Instructions to follow -> Up to and including the line that contains "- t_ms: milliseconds", repeat each line of the data exactly, starting from the first.
**********
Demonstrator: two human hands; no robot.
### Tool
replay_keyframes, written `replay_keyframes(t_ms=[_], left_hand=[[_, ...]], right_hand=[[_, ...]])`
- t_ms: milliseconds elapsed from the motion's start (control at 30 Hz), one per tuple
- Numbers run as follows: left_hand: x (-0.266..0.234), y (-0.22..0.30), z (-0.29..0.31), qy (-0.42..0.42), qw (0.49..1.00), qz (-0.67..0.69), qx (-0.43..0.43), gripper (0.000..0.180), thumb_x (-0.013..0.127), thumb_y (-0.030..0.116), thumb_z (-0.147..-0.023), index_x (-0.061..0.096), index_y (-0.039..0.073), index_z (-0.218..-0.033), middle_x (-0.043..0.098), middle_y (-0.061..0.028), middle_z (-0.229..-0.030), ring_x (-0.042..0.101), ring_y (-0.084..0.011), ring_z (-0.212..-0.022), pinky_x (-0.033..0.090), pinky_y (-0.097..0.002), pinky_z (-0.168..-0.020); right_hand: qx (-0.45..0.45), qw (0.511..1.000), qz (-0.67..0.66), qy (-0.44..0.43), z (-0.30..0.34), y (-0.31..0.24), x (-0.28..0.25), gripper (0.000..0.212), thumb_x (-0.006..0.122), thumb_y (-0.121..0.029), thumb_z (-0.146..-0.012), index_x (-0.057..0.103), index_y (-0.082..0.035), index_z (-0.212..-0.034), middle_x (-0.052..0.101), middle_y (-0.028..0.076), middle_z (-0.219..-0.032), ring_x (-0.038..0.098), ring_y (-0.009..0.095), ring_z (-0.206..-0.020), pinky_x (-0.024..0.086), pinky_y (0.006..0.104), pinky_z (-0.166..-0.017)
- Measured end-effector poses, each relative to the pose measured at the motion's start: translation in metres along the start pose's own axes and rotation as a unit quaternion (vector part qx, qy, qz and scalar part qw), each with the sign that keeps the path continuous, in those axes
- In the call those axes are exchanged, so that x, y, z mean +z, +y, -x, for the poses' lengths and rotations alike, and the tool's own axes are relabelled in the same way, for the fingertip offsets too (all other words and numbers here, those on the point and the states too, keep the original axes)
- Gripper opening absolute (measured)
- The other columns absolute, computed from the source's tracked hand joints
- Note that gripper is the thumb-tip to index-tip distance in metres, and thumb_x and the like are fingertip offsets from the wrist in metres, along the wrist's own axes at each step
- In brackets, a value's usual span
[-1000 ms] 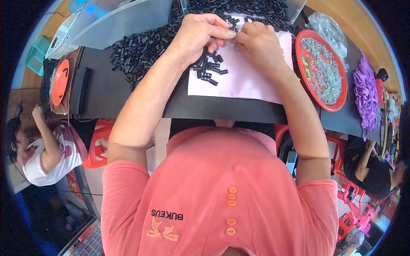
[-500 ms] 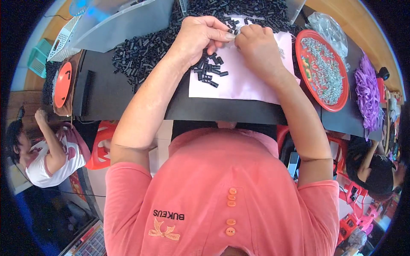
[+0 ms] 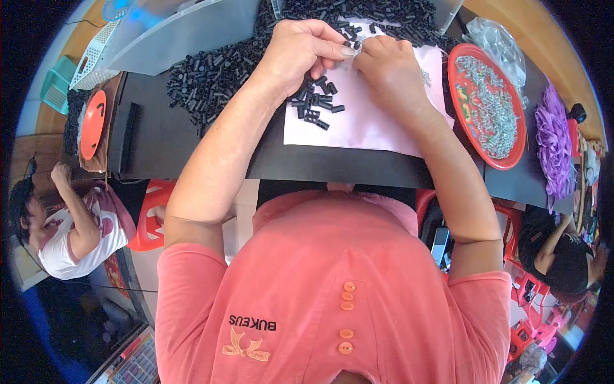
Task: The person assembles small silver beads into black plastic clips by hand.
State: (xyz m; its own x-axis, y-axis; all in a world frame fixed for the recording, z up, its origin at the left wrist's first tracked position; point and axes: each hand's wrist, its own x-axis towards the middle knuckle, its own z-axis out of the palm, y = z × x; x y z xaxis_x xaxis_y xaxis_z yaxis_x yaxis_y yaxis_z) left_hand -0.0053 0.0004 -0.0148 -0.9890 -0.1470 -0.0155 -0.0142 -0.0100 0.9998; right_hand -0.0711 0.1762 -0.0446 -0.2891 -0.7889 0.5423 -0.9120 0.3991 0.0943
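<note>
1. left hand (image 3: 306,51) pinches a black piece (image 3: 356,45) at twelve o'clock; right hand (image 3: 393,70) curled beside it, grip hidden.
2. black bench (image 3: 320,164); red chair (image 3: 148,221) at nine.
3. coral shirt (image 3: 307,256): dark lettering (image 3: 252,322).

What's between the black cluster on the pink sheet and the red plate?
Head view: bare pink sheet, right forearm crossing over it at the wrist, then the sheet's edge.

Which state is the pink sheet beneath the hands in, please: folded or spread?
Spread: the pink sheet lies broad and flat on the dark table, with loose black pieces on it; its far part is partly hidden.
</note>
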Motion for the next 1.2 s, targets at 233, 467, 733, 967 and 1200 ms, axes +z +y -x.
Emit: replay_keyframes(t_ms=[233,467,733,967,1200], left_hand=[[0.0,-0.001,0.0,0.005,1.0,-0.005,-0.007,0.009,0.071,0.002,-0.076,0.066,-0.002,-0.081,0.061,-0.0059,-0.066,0.052,-0.0085,-0.052,0.038,-0.0201,-0.044],[0.007,0.0,0.004,-0.011,1.0,-0.001,-0.005,0.007,0.071,0.002,-0.074,0.065,0.0,-0.077,0.061,-0.0055,-0.064,0.052,-0.008,-0.05,0.037,-0.0204,-0.042],[0.013,0.0,0.007,-0.013,0.999,-0.051,0.013,0.008,0.071,0.002,-0.074,0.065,-0.001,-0.077,0.063,-0.0075,-0.066,0.052,-0.0085,-0.049,0.038,-0.0205,-0.043],[0.01,0.0,0.006,-0.039,0.999,0.026,-0.003,0.008,0.069,0.003,-0.079,0.064,-0.002,-0.083,0.065,-0.0105,-0.07,0.057,-0.0114,-0.053,0.042,-0.0212,-0.046],[-0.005,-0.003,-0.004,0.027,0.996,0.084,-0.014,0.011,0.066,0.006,-0.084,0.063,-0.004,-0.089,0.066,-0.0126,-0.077,0.058,-0.0128,-0.055,0.046,-0.0229,-0.049]], right_hand=[[0.032,0.999,-0.009,0.013,-0.003,-0.001,0.001,0.009,0.063,-0.011,-0.071,0.065,-0.011,-0.08,0.058,0.004,-0.084,0.059,0.023,-0.085,0.041,0.0364,-0.074],[0.257,0.788,-0.553,0.088,-0.011,-0.003,-0.016,0.009,0.066,-0.007,-0.081,0.066,-0.003,-0.089,0.064,0.0,-0.08,0.057,0.007,-0.072,0.045,0.0211,-0.065],[0.277,0.747,-0.598,0.083,-0.013,-0.002,-0.016,0.009,0.064,-0.006,-0.083,0.067,-0.003,-0.091,0.063,-0.002,-0.08,0.055,0.005,-0.074,0.043,0.02,-0.067],[0.266,0.775,-0.569,0.064,-0.009,0.002,-0.009,0.011,0.065,-0.006,-0.082,0.067,-0.003,-0.092,0.063,0.0,-0.08,0.056,0.007,-0.073,0.044,0.0219,-0.067],[0.064,0.966,-0.192,0.159,-0.014,0.003,-0.012,0.018,0.064,-0.008,-0.076,0.068,-0.009,-0.093,0.061,0.008,-0.079,0.062,0.026,-0.075,0.05,0.0328,-0.065]])
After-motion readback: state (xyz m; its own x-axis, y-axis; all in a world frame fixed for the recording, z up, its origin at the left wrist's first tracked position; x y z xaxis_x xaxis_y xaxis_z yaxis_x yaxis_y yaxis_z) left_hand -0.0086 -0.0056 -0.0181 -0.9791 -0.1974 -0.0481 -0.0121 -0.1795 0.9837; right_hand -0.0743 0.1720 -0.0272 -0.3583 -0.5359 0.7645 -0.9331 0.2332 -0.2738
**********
Solution to the problem ->
Demonstrator: two human hands; no robot.
### Tool
replay_keyframes, written `replay_keyframes(t_ms=[_], left_hand=[[_, ...]], right_hand=[[_, ...]])`
- t_ms: milliseconds elapsed from the motion's start (control at 30 Hz), one per tuple

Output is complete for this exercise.